__Requirement__. A single number is wanted: how many lines of the data below include the string "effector"?

__Exercise data__.
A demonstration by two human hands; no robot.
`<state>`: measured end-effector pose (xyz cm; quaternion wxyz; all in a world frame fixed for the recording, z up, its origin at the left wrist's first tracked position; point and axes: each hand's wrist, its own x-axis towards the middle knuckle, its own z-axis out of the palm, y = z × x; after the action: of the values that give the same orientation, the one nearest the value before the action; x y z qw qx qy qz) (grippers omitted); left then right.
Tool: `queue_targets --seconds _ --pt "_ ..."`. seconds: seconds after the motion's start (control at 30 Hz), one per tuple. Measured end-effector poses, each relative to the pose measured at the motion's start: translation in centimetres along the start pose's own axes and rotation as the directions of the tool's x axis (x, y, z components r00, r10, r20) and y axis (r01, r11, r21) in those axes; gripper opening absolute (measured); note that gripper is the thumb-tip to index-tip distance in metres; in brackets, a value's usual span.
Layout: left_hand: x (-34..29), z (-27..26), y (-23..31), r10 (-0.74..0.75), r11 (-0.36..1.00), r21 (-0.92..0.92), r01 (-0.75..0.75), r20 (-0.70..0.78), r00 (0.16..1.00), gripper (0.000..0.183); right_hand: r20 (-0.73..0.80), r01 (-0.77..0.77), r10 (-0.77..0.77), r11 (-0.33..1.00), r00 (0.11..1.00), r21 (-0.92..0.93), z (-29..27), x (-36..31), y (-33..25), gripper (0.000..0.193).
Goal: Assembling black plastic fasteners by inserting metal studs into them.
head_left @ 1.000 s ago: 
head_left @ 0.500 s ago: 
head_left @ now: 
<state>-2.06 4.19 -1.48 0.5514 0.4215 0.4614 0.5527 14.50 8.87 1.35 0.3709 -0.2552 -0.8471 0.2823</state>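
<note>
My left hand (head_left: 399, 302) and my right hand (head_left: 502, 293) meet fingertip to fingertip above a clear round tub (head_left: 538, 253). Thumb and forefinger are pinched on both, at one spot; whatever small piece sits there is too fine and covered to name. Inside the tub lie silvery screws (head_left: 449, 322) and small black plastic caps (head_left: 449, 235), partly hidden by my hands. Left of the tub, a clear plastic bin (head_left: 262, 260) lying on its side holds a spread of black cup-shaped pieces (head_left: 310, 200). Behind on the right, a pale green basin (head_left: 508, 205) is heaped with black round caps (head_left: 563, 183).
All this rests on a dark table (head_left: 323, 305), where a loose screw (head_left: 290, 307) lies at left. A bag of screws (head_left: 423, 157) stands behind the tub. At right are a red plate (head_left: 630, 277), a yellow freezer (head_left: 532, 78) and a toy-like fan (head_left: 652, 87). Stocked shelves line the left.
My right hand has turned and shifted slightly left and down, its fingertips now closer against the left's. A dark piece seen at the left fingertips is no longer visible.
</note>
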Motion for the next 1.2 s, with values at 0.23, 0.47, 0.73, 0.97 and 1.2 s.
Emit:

__Output of the task__. 2